Brief:
Please return the listing exactly as it stands, skipping any pictures.

Data provided:

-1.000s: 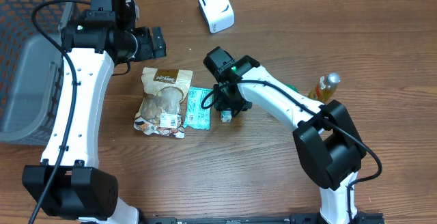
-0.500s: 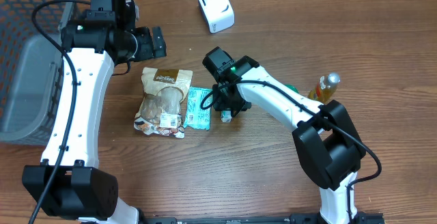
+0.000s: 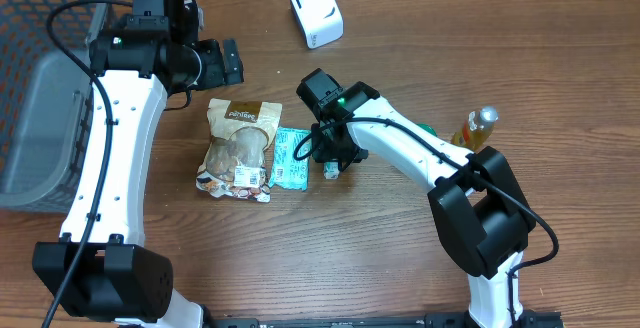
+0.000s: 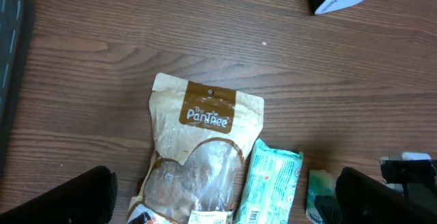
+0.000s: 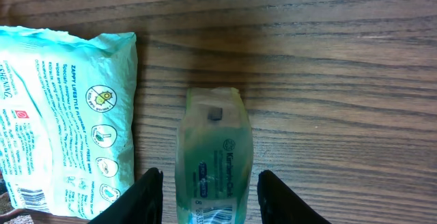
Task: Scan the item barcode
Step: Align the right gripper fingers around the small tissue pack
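A small green translucent packet [image 5: 215, 149] lies flat on the wooden table, its barcode facing up at the near end. My right gripper [image 5: 212, 203] stands open low over it, one finger on each side with a gap to the packet on both. In the overhead view this gripper [image 3: 330, 160] covers most of the packet [image 3: 328, 171]. The white scanner [image 3: 316, 11] stands at the back of the table. My left gripper [image 3: 215, 63] hangs wide open and empty, high above the table's left side; from its wrist view the gripper [image 4: 222, 203] looks down on the items.
A brown snack pouch [image 3: 238, 146] and a teal tissue pack [image 3: 292, 158] lie just left of the packet. A grey basket [image 3: 40, 88] fills the left edge. An amber bottle [image 3: 478, 128] stands at the right, beside the right arm.
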Robot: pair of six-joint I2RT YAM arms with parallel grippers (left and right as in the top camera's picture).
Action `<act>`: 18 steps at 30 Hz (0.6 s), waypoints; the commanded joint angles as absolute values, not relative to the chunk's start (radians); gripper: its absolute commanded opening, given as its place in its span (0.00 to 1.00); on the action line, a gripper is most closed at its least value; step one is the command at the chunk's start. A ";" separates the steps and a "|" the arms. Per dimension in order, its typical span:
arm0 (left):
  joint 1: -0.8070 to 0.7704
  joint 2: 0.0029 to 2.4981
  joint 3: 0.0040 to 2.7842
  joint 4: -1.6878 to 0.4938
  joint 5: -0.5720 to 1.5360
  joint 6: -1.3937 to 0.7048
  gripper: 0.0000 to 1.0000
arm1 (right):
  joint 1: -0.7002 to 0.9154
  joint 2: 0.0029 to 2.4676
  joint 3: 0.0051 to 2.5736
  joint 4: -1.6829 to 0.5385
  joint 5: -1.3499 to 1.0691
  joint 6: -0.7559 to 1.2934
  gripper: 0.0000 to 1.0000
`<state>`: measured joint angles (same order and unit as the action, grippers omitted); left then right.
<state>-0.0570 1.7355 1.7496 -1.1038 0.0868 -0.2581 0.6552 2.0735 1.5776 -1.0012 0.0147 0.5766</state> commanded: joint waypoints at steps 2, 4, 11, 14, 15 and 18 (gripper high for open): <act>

Your solution:
-1.000s: 
-0.500s: 
+0.000s: 
+0.000s: 
+0.000s: 
Task: Scan the item barcode
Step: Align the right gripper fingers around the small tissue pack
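A small green translucent packet [image 5: 215, 149] lies flat on the wooden table, its barcode facing up at the near end. My right gripper [image 5: 212, 203] stands open low over it, one finger on each side with a gap to the packet on both. In the overhead view this gripper [image 3: 330, 160] covers most of the packet [image 3: 328, 171]. The white scanner [image 3: 316, 11] stands at the back of the table. My left gripper [image 3: 215, 63] hangs wide open and empty, high above the table's left side; from its wrist view the gripper [image 4: 222, 203] looks down on the items.
A brown snack pouch [image 3: 238, 146] and a teal tissue pack [image 3: 292, 158] lie just left of the packet. A grey basket [image 3: 40, 88] fills the left edge. An amber bottle [image 3: 478, 128] stands at the right, beside the right arm.
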Robot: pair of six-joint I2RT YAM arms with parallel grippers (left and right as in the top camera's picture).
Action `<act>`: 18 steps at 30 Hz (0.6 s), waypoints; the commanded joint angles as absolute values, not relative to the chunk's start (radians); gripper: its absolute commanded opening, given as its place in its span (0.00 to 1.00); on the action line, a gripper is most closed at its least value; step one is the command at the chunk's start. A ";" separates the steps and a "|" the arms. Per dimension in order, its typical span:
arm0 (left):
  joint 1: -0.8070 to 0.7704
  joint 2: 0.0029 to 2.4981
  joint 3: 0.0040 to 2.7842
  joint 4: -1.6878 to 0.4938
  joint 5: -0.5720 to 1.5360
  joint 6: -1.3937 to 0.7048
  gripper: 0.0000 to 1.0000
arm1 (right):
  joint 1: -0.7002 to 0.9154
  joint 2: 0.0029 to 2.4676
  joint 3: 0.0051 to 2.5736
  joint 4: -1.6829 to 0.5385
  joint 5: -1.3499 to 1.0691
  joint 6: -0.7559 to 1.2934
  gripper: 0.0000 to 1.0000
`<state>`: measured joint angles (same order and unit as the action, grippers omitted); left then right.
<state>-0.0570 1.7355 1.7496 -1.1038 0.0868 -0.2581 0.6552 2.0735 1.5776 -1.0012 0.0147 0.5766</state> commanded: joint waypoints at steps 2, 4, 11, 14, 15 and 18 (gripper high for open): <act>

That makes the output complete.